Post-Failure Recovery
The logic and implementation of the interface should take into account the ability to automatically restore its consistent state after any type of failure — without the need for complex data analysis or manual restoration of consistency. This is essential for minimizing system downtime, which could otherwise seriously disrupt business processes.
Technology
The essence of interface development lies in connecting different systems, which may be either technologically compatible or completely heterogeneous. This factor — along with business requirements and the nature of the data being transferred (e.g., volume) — determines the choice of interface technology. Our experience covers a wide range of popular and less common technologies, selected according to the specific characteristics of each use case.
Oracle Database Environments
When integrating two systems based on Oracle® databases, the natural choice is to use database links (DB Links) built into the Oracle environment. This is a highly efficient solution that allows for relatively simple creation of any type of interface — from straightforward data transfers to advanced logic scenarios involving transactional operations or complex joins, analysis, and aggregation of data from two or more sources using optimized SQL queries and DML commands.
Java Environments
Integration between Java-based systems offers a variety of dedicated solutions implementing the standardized JMS (Java Message Service) interface. We have successfully used queue-based implementations (e.g., HornetQ). Another — though now less commonly used — option is EJB-based interfaces (Enterprise JavaBeans), which, while not recommended for new projects, still offer an effective way to integrate with existing legacy system implementations.
Heterogeneous Environments
The absence of native mechanisms for a particular technology does not limit integration capabilities. In fact, we often deliberately avoid native mechanisms — even when available — in favor of more widely adopted, well-understood, and technology-independent solutions.
Flat Files – This approach involves generating files in simple formats such as CSV (Comma-Separated Values) and transferring them to the target system via widely used protocols like FTP/SFTP. It is effective for older systems (e.g., AS400) and for transferring large data volumes in batch mode.
Web Services – These interfaces, built on web technologies such as HTTP and enhanced with specific protocols or conventions, are commonly implemented using REST (Representational State Transfer), which combines HTTP with JSON or XML formats.
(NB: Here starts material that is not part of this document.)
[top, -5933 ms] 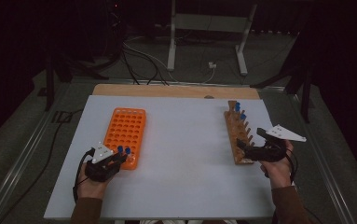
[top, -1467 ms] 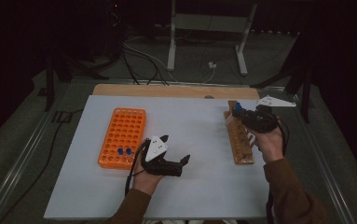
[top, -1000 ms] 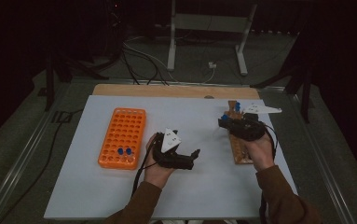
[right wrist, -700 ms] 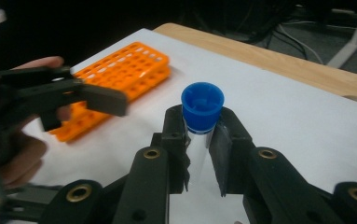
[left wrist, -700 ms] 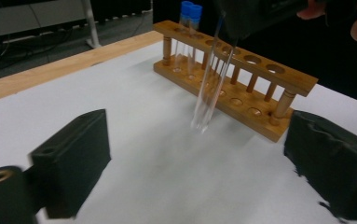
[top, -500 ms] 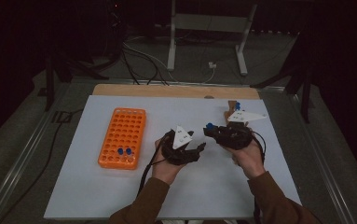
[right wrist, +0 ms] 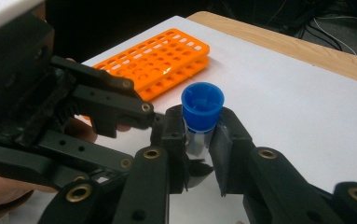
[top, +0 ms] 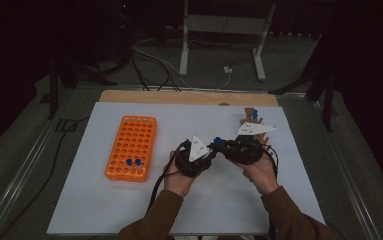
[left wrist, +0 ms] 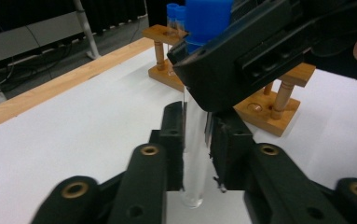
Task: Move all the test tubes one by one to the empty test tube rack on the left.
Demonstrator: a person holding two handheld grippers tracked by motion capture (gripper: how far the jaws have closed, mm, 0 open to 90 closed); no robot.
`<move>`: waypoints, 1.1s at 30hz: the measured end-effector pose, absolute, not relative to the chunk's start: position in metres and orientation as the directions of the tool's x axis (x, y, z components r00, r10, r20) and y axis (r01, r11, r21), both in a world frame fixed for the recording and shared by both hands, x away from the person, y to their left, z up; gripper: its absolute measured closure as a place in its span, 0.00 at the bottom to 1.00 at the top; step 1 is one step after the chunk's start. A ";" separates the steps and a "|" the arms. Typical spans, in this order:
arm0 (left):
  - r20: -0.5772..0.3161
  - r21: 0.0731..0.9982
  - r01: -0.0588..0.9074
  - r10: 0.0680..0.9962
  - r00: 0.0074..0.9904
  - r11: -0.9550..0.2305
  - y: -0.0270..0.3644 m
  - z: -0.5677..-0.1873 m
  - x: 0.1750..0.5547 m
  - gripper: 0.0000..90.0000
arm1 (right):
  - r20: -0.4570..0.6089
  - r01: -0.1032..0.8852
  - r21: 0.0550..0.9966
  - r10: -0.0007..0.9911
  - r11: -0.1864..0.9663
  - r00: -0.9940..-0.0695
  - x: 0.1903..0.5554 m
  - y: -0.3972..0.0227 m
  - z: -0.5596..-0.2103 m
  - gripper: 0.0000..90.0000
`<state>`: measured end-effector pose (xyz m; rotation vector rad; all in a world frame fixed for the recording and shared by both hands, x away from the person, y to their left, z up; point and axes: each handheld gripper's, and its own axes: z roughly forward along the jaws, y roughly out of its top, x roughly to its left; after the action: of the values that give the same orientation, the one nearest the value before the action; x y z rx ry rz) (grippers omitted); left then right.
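Clear glass tube [left wrist: 195, 154], blue ribbed cap [right wrist: 202, 106]: upright mid-table, betw. orange plastic rack [top: 131, 147] & wooden rack [left wrist: 260, 93]. L gripper [left wrist: 195, 154] just closed, clamping lower glass; R gripper [right wrist: 199, 140] clamped below cap.

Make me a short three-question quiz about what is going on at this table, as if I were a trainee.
1. True or false: both the left hand-held gripper and the right hand-held gripper are closed on the same test tube.
2. What colour is the tube's cap? A) red B) blue C) green
3. How many capped tubes already stand in the orange rack?

Key
1. True. The left gripper's jaws have just been closing on the clear glass low down, and the right gripper grips it just under the cap.
2. B, blue.
3. Two, side by side near the rack's near end. More blue-capped tubes stand in the wooden rack.
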<state>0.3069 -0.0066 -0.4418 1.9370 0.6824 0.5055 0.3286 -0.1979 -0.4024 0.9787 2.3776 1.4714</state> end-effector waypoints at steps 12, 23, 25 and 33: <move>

In corporate environments, for compatibility with existing systems and legacy infrastructure, we also often implement SOAP (Simple Object Access Protocol) interfaces.
Direct API Access – Many technology platforms (e.g., Oracle databases) allow the invocation of functions and procedures exposed via an API (Application Programming Interface). Vendors typically provide client libraries or drivers available for many mainstream technologies (e.g., JDBC, ODBC, Node.js). Although less flexible, this solution avoids the need to set up additional components such as a web server to expose a network service.